You Esteem yourself.
You Live a Win-Win Life
How
often do we stop and reflect on how we are viewed by others?
My books on display |
How
often do we stop and contemplate our impact on the world around us?
How
often do we stop and ponder or mull over the image we project?
And
why is it even important to do so?
Because
to be successful in living our lives, unless we are a hermit, we live in the
world. Being congruent from our image of ourselves doing our life’s work to
seeing that that is what we are projecting into the world takes awareness.
If
you are like me, there were times in your childhood and maybe even your early
adulthood when you had an experience and said to yourself, “I’ll never do that.”
Today’s
first self-awareness question.
What
is it you do that someone else stops and says in response (although most likely
not out loud and to our face) “I’ll never do that.” “I’ll never treat someone
like that.” “I’ll never say anything like that.”
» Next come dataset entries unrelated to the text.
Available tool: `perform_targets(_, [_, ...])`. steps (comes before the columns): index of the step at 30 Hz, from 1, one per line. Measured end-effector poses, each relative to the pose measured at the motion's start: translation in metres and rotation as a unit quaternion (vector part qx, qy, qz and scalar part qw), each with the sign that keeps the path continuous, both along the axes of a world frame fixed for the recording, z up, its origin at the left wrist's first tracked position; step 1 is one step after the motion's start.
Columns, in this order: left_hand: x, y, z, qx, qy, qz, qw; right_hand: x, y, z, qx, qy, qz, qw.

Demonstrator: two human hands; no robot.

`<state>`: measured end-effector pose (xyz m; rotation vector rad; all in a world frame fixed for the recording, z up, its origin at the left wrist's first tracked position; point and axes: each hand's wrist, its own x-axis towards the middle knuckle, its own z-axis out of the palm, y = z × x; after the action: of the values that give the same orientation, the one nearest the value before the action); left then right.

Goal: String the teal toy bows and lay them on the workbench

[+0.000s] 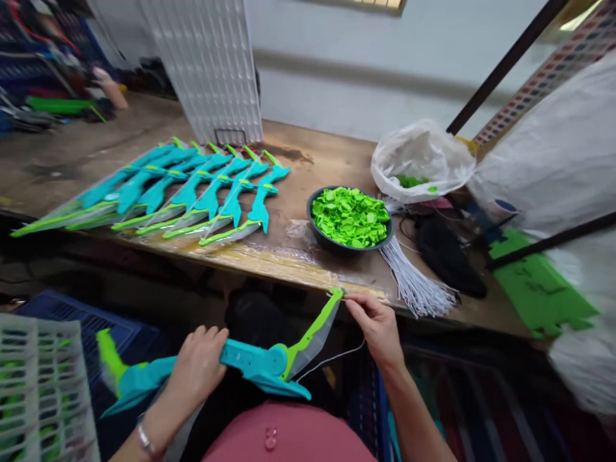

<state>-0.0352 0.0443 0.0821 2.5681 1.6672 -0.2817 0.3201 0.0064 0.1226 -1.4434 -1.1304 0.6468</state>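
A teal toy bow with lime-green limbs lies across my lap. My left hand is wrapped round its teal middle part. At the tip of the right-hand green limb, my right hand is closed in a pinch on a thin white string. The string hangs slack from that hand back toward the bow's teal part. Whether the string is fastened at the tip is too small to tell. The left-hand green limb points away past my left wrist.
Several bagged toy bows lie in a row on the table. A dark bowl holds green plastic pieces, beside a bundle of white strings and a plastic bag. A white crate stands at lower left.
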Motion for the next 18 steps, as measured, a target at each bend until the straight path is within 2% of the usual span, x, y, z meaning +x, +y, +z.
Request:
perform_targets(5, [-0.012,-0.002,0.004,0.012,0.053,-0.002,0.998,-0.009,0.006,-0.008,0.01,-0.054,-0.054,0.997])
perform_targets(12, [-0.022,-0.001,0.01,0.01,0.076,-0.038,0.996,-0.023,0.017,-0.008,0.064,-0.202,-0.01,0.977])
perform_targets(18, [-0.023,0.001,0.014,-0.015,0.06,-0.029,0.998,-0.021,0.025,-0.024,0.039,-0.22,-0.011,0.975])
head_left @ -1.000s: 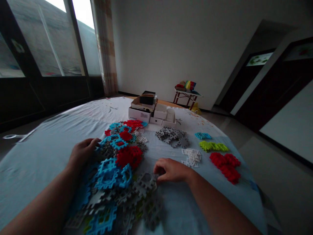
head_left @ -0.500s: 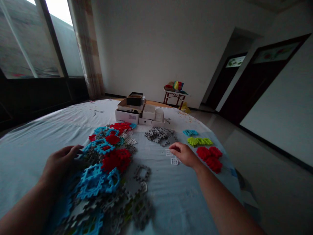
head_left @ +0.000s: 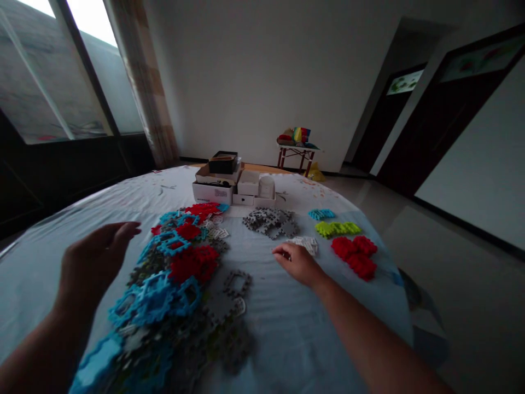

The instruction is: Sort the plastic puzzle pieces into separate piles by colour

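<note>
While white pieces [head_left: 310, 244] are seen on the curled right grip's [head_left: 298, 264] far side, whether anything is held cannot be told.

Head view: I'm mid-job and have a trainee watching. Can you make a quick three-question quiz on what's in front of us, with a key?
1. Which is nearest the right hand? a) curtain b) white pile c) black box
2. True or false: the left hand is inside the black box.
3. Fill in: on the right, the green pile lies between the blue pile and the ___ pile.

Key: 1. b. 2. False; it is beside the mixed heap. 3. Red: the red pile is on the near side.
</note>
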Available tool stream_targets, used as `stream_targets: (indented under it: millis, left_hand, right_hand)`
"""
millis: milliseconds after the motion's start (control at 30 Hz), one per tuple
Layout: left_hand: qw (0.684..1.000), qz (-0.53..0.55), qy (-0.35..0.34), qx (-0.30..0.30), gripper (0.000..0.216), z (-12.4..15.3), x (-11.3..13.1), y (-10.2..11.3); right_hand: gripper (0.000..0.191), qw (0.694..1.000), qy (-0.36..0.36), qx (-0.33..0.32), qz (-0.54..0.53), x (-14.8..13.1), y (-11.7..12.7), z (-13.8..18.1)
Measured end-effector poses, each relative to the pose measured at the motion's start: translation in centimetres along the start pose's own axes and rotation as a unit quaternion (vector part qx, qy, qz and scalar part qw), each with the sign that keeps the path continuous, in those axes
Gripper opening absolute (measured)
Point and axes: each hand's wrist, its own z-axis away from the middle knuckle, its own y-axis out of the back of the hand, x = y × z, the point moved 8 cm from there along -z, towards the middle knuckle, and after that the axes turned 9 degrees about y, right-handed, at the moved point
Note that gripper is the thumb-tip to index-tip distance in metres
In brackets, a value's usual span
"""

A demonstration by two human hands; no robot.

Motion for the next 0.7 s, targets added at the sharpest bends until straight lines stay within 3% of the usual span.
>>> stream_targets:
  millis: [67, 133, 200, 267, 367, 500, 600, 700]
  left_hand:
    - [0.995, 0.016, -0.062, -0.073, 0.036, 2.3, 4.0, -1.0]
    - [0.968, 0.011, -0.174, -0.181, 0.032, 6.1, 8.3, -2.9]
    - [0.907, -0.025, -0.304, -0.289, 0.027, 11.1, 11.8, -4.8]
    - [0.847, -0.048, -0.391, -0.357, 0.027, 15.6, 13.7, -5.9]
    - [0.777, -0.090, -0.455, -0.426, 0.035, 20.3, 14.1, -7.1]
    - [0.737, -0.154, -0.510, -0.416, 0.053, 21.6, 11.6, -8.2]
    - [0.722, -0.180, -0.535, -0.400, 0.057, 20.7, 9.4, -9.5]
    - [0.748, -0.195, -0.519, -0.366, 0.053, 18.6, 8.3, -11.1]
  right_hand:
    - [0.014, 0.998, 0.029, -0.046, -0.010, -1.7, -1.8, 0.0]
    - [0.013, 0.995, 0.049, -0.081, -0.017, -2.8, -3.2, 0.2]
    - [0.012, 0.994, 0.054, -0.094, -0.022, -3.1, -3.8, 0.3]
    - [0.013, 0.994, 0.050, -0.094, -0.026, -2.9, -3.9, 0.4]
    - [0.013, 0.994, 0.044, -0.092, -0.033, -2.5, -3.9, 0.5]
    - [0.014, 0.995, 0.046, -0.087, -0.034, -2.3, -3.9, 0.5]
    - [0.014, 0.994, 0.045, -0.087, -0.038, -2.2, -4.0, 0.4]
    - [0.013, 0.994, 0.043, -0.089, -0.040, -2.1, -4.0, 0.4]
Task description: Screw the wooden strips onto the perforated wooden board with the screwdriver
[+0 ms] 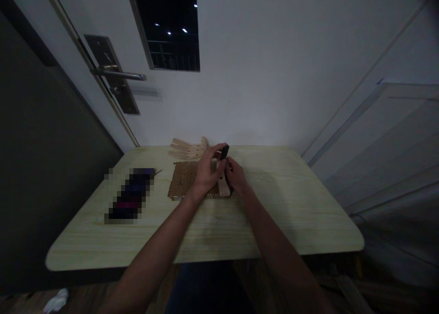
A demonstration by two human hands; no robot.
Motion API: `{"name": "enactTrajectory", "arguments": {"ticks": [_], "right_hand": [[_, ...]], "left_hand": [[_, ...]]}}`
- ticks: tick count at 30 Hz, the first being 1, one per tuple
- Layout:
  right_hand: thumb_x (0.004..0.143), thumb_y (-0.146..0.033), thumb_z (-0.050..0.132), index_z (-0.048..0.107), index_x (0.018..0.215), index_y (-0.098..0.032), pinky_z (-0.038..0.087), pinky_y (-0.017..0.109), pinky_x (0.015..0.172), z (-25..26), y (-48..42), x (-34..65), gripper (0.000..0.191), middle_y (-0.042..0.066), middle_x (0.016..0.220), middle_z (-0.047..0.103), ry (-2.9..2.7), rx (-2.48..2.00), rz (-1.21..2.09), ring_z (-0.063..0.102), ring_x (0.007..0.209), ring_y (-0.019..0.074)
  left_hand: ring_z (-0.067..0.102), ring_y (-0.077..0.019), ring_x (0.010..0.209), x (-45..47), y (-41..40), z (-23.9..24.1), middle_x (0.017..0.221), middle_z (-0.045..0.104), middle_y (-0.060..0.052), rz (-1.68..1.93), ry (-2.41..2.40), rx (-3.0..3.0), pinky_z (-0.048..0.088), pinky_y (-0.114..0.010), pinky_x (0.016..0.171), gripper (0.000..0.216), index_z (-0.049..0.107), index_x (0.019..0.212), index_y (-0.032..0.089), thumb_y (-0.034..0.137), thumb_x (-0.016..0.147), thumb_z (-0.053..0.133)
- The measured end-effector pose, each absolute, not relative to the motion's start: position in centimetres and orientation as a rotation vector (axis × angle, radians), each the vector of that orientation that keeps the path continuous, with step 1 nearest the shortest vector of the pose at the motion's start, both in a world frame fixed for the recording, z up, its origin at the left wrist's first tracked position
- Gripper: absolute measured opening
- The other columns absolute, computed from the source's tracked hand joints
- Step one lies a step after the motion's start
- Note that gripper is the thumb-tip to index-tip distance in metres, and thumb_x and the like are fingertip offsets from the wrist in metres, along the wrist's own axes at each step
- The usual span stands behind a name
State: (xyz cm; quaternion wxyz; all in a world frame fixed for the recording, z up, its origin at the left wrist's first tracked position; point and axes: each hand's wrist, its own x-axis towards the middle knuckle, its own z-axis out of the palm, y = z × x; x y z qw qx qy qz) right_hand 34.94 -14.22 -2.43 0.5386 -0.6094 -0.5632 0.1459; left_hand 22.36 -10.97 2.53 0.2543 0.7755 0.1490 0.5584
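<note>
A flat piece of brown cardboard (181,180) with small dark holes or marks lies on the table. Over its right part, my left hand (206,170) pinches a small black block-like piece (225,151) between thumb and fingers. Under my hands a pale wooden piece (223,188) with a dark hole rests on the cardboard's right side. Close beside the black piece, my right hand (236,174) has its fingers closed at the wooden piece's upper end; whatever they grip is too small to make out. Several similar pale wooden pieces (187,148) lie fanned out behind the cardboard.
The light wood-grain table (288,213) stands against a white door with a metal handle (126,75). A pixelated dark object (132,193) lies on the left, with a thin pointed item (158,172) by its top end. Something white (56,301) lies on the floor.
</note>
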Motion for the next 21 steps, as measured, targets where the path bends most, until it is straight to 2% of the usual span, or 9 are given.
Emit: {"name": "enactTrajectory", "arguments": {"ticks": [6,12,16,19,21], "right_hand": [[0.089,-0.026,0.042,0.059,0.089,-0.024,0.048,0.034,0.08,-2.17,-14.33,34.88,0.017,0.004,0.088,0.068,-1.344,-1.464,0.325,0.062,0.084,0.0199],[0.089,-0.025,0.041,0.059,0.093,-0.023,0.048,0.034,0.081,-2.23,-14.29,34.9,0.019,0.005,0.093,0.069,-1.346,-1.467,0.331,0.063,0.086,0.0195],[0.088,-0.025,0.041,0.059,0.093,-0.023,0.048,0.034,0.081,-2.46,-14.12,34.97,0.019,0.005,0.092,0.069,-1.34,-1.475,0.343,0.062,0.085,0.0196],[0.088,-0.025,0.042,0.059,0.09,-0.024,0.048,0.034,0.08,-2.55,-14.05,34.99,0.018,0.004,0.089,0.068,-1.328,-1.475,0.338,0.062,0.083,0.0195],[0.088,-0.026,0.042,0.059,0.089,-0.024,0.048,0.034,0.08,-2.54,-14.06,34.98,0.017,0.004,0.088,0.068,-1.325,-1.469,0.324,0.062,0.083,0.0198]], "left_hand": [[0.056,-0.0149,0.083,22.61,-10.42,2.25,0.1,0.062,-0.004,1.585,0.479,2.124,0.051,-0.031,0.076,0.041,0.054,0.124,0.026,0.026,0.085,0.065],[0.061,-0.015,0.089,22.53,-10.69,2.13,0.115,0.063,-0.007,1.509,0.438,2.067,0.052,-0.032,0.081,0.047,0.046,0.134,0.027,0.024,0.088,0.058],[0.062,-0.0171,0.099,22.36,-10.83,2.18,0.125,0.06,-0.009,1.479,0.391,2.104,0.052,-0.034,0.087,0.041,0.047,0.133,0.025,0.026,0.093,0.05],[0.059,-0.0189,0.105,22.33,-10.8,2.34,0.122,0.06,-0.009,1.492,0.396,2.168,0.052,-0.035,0.087,0.038,0.05,0.131,0.025,0.027,0.093,0.051],[0.058,-0.0188,0.101,22.35,-10.74,2.46,0.116,0.06,-0.008,1.531,0.426,2.187,0.052,-0.034,0.084,0.039,0.051,0.129,0.026,0.029,0.091,0.057]]}}
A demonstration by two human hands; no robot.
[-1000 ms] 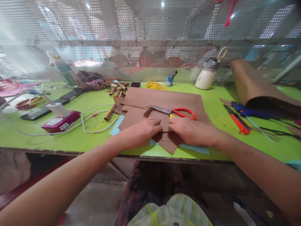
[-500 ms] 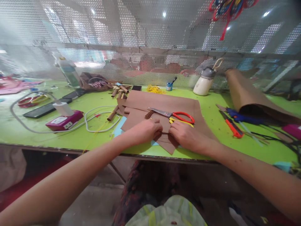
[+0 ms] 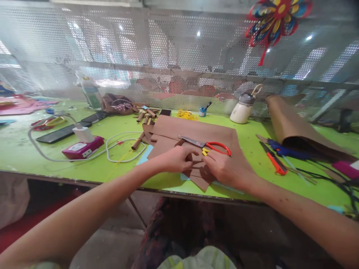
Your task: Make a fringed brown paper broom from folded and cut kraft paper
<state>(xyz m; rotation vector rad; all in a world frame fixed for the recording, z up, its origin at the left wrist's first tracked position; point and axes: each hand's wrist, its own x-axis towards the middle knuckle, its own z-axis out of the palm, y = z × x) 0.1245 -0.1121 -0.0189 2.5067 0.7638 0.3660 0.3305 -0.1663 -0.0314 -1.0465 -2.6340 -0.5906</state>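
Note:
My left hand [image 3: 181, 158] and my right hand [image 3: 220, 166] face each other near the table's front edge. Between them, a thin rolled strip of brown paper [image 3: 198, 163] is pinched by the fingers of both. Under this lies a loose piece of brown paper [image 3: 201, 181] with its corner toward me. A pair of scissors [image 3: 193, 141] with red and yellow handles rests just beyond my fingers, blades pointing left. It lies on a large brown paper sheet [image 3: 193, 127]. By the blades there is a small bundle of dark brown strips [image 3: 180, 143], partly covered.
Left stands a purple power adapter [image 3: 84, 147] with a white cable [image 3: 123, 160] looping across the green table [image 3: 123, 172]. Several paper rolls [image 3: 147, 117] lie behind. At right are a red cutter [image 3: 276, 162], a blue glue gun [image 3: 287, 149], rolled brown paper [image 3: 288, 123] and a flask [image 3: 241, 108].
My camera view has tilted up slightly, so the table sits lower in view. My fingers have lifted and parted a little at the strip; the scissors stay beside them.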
Silver reminds me of my road manners |
People
who know me, know there are issues I’m passionate about. Someone who doesn’t
know me may see me as angry when I’m engaged in a discussion on one of those
topics. When I realized that people were seeing me as angry, I made some
decisions as that’s not how I see myself.
Now
I often preface a statement with “I’m really passionate about — and then go on
to state my point of view.” I also will end with a bit of humor or insight such
as “time to get off my soap box” or maybe “preaching to the choir here” or “sometimes
my passion about (insert subject) takes on a life of its own.”
Without
the awareness that some people saw me as an angry person, I’d never have made
those changes.
Today’s
second self-awareness question.
Looking
back over your life, what changes have you made because you became aware of how
others saw you? Or What changes might you make so people see you as you want to
be seen?
And,
if you are interested in learning a simple process to find solutions to issues
that are interfering with the quality of your life, check out my latest
non-fiction book Staying Sane in a Crazy World.
Do
you ever feel as if the world around you is tumbling out of control and there
is nothing you can do to make your world a better place?
Do
you ever wish there was?
Staying Sane in a Crazy World
may help guide you toward stopping the tumbling and choosing how to take
effective control of your life.
The
reality is there is no One answer that fits all but we each have Our answer.
In
this short guide, Judith Ashley leads you through a straight-forward process
that allows you to find Your answers. Answers you’ll use to craft a Personal Staying Sane Plan that will
help you regain and keep your balance whenever the world around you is
out-of-whack.
© 2018 Judith Ashley
1 comment:
This is a nice series, Judith. I hope you are getting a lot of readers if not a lot of commenters. For the most part, I agree with you around your approach to self-awareness and projecting your true self to the outside world.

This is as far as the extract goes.